Elabela‐apelin‐12, 17, 36/APJ system promotes platelet aggregation and thrombosis via activating the PANX1‐P2X7 signaling pathway

Abstract The elabela‐apelin/angiotensin domain type 1 receptor‐associated protein (APJ) system is an important regulator in certain thrombosis‐related diseases such as atherosclerosis, myocardial infarction, and cerebral infarction. Our previous reports have revealed that apelin exacerbates atherosclerotic lesions. However, the relationship between the elabela‐apelin/APJ system and platelet aggregation and atherothrombosis is unclear. The results of the present study demonstrate that elabela and other endogenous ligands such as apelin‐12, ‐17, and ‐36 induce platelet aggregation and thrombosis by activating the pannexin1(PANX1)‐P2X7 signaling pathway. Interestingly, the diuretic, spironolactone, a novel PANX1 inhibitor, alleviated elabela‐ and apelin isoforms‐induced platelet aggregation and thrombosis. Significantly, two potential antithrombotic drugs were screened out by targeting APJ receptors, including the anti‐HIV ancillary drug cobicistat and the traditional Chinese medicine monomer Schisandrin A. Both cobicistat and Schisandrin A abolished the effects of elabela and apelin isoforms on platelet aggregation, thrombosis, and cerebral infarction.
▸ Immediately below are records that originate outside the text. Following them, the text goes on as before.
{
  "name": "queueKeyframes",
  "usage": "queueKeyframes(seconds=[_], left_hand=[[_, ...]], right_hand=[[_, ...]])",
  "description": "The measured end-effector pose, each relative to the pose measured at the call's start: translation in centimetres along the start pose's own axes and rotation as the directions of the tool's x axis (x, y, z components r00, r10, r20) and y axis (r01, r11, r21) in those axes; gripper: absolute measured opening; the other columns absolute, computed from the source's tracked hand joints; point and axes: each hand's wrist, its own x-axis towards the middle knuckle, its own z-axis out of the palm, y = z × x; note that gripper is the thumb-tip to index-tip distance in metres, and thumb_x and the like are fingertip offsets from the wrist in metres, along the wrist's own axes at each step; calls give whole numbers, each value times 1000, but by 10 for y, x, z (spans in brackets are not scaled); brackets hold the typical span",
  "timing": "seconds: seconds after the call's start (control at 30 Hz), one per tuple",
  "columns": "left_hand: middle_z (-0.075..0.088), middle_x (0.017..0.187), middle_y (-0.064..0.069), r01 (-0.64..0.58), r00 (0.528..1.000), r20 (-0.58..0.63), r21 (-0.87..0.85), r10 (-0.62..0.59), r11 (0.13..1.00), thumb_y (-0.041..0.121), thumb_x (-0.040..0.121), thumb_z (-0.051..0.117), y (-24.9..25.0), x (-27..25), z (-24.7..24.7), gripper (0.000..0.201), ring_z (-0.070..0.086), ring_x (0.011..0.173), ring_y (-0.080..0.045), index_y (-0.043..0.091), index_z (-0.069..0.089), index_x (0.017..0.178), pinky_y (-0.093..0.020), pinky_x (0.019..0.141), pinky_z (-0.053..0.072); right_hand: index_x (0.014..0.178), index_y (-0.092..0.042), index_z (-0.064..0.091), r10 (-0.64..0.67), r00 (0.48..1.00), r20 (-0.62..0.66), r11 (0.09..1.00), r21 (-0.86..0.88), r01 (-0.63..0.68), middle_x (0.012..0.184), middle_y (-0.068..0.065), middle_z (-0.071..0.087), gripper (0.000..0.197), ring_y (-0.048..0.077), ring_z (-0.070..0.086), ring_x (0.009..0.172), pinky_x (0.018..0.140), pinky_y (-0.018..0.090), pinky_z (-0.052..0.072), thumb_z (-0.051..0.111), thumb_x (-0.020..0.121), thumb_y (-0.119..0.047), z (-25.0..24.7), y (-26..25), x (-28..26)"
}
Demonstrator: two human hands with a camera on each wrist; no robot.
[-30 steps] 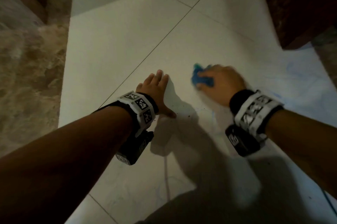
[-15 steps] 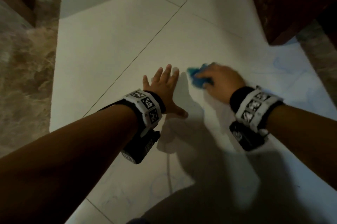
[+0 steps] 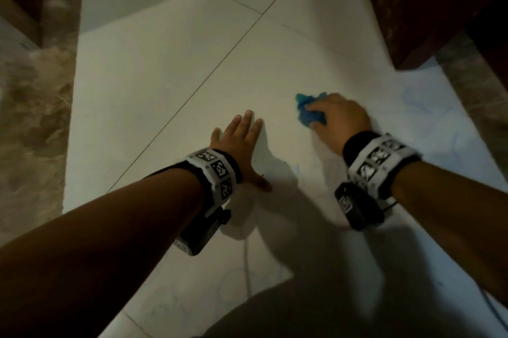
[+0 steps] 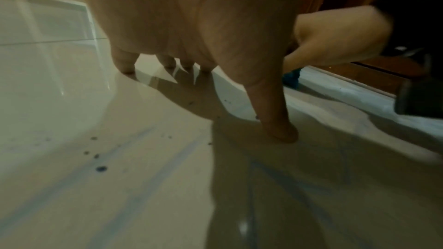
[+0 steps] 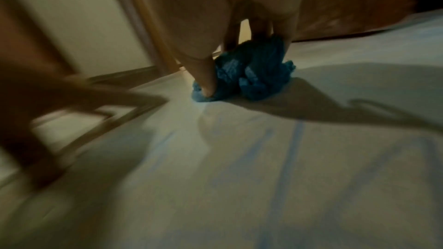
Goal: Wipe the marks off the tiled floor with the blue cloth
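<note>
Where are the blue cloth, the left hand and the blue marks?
blue cloth point(image 5: 254, 75): right wrist view, bunched middle.
left hand point(image 3: 239, 139): head view, back of hand.
blue marks point(image 4: 143, 186): left wrist view, streak on tile.

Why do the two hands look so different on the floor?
The left hand lies flat with straight fingers, holding nothing; the right hand curls round the bunched blue cloth. The left hand is sharp, the right hand blurred. Both are down on the white tiled floor.
</note>
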Motion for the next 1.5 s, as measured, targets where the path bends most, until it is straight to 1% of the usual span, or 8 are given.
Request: queueKeyframes(seconds=[0.17, 0.37, 0.57, 0.77, 1.0, 1.2, 1.43, 1.5], left_hand=[[-27, 158, 0, 24, 1000, 6, 21, -24, 999, 74, 60, 72, 2, 2, -1, 139, -14, 147, -21, 22, -20, 150, -51, 119, 7], [-24, 159, 1, 14, 1000, -10, 1, -14, 1000, 74, 57, 74, 1, 2, -1, 141, -12, 148, -21, 23, -17, 151, -52, 118, 9], [-26, 158, 1, 22, 1000, -6, 5, -22, 1000, 73, 59, 73, 3, 0, 0, 139, -14, 147, -21, 21, -19, 151, -51, 119, 5], [-23, 159, 1, 13, 1000, -17, -11, -13, 1000, 72, 56, 75, 0, 0, 1, 142, -12, 148, -21, 22, -17, 152, -53, 118, 7], [-25, 158, 0, 23, 1000, -14, -2, -23, 1000, 71, 59, 74, 3, 1, -1, 139, -13, 148, -22, 21, -18, 151, -52, 119, 6], [-21, 159, 1, 17, 999, -29, -7, -17, 1000, 72, 57, 75, 1, -1, 0, 141, -10, 148, -22, 22, -16, 152, -53, 118, 9], [-23, 159, 0, 39, 999, -24, 14, -39, 999, 72, 59, 74, 4, 0, -1, 139, -11, 148, -22, 21, -17, 151, -51, 119, 8], [-22, 159, 1, 32, 999, -24, 4, -32, 999, 71, 58, 75, 5, -1, -1, 139, -10, 148, -21, 22, -16, 152, -52, 118, 9]], right_hand=[[118, -23, 64, -380, 907, 184, 920, -22, 390, 128, 6, 58, 35, 32, 54, 114, 100, 37, 36, 62, 84, -21, 24, -30, -33], [127, -21, 57, 19, 1000, -20, 999, 26, -18, 137, 10, 49, 37, 30, 47, 121, 103, 29, 31, 59, 89, -19, -3, 11, 11], [122, -25, 61, -394, 893, 218, 906, -73, 417, 129, 6, 56, 36, 35, 53, 111, 96, 42, 42, 61, 86, -26, 23, -33, -29], [127, -24, 57, 18, 999, 29, 999, -41, -17, 136, 10, 49, 38, 29, 49, 120, 100, 27, 32, 60, 89, -24, -11, 13, 9], [127, -31, 56, -290, 932, 216, 946, -82, 313, 136, -2, 51, 40, 25, 48, 121, 102, 30, 31, 60, 87, -28, 13, -27, -33], [127, -24, 58, 82, 996, 40, 997, -3, -82, 136, 9, 51, 38, 30, 49, 121, 97, 28, 34, 60, 89, -25, -22, 22, 12], [123, -27, 60, -320, 929, 184, 942, -38, 332, 130, 2, 56, 38, 29, 52, 115, 100, 35, 37, 61, 85, -26, 19, -21, -38], [124, -27, 60, -247, 955, 162, 967, -18, 253, 132, 3, 55, 38, 27, 51, 119, 102, 32, 35, 62, 86, -26, 9, -6, -18]])
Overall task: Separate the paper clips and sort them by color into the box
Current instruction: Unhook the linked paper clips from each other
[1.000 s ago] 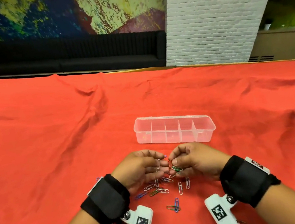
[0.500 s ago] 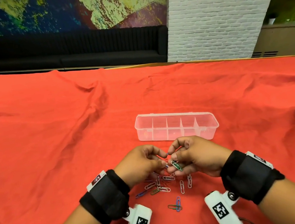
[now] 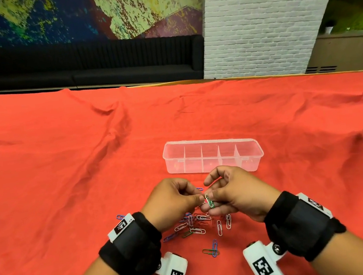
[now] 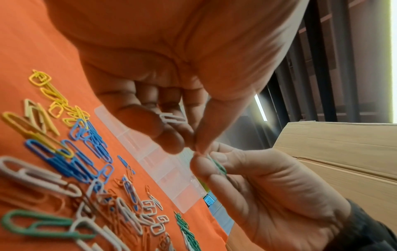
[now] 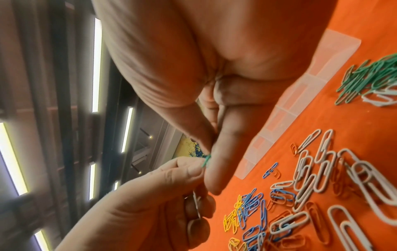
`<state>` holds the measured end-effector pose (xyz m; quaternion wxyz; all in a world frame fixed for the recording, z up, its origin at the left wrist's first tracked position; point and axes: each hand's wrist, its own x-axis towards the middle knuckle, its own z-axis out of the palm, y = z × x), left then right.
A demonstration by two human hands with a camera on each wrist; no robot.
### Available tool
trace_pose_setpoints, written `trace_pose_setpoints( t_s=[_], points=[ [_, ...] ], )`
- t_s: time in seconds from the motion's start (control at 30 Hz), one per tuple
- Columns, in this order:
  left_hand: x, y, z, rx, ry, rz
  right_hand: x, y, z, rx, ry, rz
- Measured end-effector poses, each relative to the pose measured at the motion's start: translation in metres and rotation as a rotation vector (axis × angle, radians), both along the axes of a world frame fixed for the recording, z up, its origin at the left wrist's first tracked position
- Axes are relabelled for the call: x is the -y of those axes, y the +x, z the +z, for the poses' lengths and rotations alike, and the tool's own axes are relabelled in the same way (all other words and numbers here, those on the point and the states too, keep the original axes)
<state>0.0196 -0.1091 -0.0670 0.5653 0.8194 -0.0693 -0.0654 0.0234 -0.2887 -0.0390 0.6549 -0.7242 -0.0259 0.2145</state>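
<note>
Right hand pinching small green wire paper clip; left hand pinching white wire paper clip, above scattered clips on red cloth, near clear compartmented plastic box.

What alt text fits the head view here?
Two hands, the left hand and the right hand, pinch a green paper clip between them above loose clips on a red cloth; a clear divided box sits just beyond.

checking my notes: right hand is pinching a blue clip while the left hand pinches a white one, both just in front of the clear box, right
Not quite: the clip pinched by the right hand is green, as the head view shows. The left hand does pinch a white clip, in front of the clear box.
</note>
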Motion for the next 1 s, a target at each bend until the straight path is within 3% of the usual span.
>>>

In addition, cobicistat significantly attenuated thrombosis in a ponatinib‐induced zebrafish trunk model. Overall, the elabela–apelin/APJ axis mediated platelet aggregation and thrombosis via the PANX1‐P2X7 signaling pathway in vitro and in vivo. Blocking the APJ receptor with cobicistat/Schisandrin A or inhibiting PANX1 with spironolactone may provide novel therapeutic strategies against thrombosis.